Problem description:
All that is needed is a count of the lines in this data that contain the word "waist".

Exercise data:
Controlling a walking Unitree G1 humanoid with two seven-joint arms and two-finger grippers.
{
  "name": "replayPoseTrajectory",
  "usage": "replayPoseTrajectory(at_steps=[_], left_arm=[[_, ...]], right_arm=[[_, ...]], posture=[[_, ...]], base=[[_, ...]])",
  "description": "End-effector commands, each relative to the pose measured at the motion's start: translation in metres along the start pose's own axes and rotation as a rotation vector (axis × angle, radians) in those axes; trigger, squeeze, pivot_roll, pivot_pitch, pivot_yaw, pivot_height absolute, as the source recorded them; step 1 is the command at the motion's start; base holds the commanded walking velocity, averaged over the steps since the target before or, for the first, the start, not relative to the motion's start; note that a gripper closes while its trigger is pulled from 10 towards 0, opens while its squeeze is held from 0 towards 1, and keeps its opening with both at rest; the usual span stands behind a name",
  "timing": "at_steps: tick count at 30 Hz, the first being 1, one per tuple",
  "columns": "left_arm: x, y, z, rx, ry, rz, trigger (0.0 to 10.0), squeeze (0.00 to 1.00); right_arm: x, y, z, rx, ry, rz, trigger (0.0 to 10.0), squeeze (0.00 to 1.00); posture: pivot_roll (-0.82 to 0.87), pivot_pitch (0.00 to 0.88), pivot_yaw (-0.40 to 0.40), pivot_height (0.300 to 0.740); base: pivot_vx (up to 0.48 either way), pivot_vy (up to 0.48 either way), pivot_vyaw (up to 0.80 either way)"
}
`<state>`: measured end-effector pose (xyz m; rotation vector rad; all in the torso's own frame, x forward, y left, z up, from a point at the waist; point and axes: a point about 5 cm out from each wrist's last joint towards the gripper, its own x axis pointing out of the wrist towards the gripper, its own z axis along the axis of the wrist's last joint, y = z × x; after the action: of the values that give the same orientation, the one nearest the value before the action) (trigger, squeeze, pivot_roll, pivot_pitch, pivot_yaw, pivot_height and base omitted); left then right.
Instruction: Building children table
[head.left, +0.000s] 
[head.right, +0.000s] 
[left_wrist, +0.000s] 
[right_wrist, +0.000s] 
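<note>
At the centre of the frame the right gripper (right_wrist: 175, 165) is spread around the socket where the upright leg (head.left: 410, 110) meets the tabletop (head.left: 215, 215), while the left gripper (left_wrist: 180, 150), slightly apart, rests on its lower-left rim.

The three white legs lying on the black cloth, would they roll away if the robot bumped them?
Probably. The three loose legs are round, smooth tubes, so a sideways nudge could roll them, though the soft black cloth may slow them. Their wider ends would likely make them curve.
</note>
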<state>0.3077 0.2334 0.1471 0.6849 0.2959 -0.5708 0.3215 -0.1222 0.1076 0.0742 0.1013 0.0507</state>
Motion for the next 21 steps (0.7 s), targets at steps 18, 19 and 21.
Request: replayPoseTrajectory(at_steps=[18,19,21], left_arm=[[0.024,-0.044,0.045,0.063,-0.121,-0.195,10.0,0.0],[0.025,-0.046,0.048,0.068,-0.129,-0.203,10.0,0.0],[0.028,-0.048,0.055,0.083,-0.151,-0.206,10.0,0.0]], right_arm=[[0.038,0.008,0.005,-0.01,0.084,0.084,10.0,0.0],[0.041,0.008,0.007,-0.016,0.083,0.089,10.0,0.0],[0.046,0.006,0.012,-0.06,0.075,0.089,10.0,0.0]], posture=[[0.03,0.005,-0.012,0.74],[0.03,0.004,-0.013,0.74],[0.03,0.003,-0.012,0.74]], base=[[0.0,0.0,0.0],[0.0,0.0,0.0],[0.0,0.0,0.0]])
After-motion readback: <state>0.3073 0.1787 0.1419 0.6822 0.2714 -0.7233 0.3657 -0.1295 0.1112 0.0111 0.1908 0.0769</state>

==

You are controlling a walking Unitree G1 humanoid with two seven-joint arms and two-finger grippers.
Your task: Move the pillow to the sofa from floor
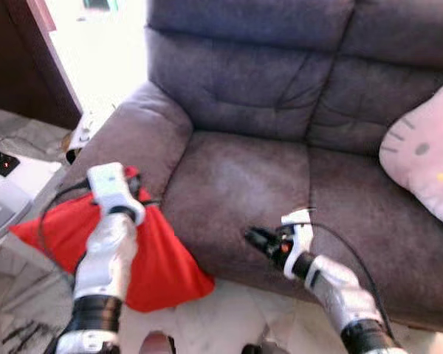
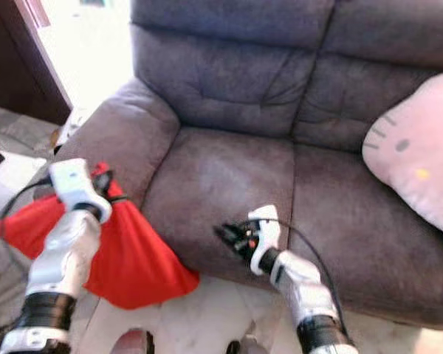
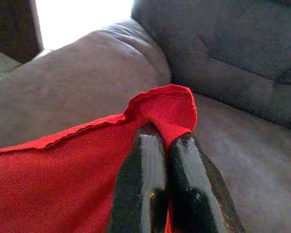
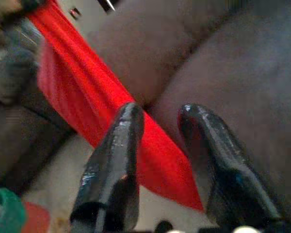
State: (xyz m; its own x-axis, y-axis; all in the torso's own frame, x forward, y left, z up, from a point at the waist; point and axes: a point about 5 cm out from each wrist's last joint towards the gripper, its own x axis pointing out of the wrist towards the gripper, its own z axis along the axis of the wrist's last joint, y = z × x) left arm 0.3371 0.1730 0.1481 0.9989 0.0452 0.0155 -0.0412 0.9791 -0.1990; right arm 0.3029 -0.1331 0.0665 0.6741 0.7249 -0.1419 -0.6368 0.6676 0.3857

Exercise response:
2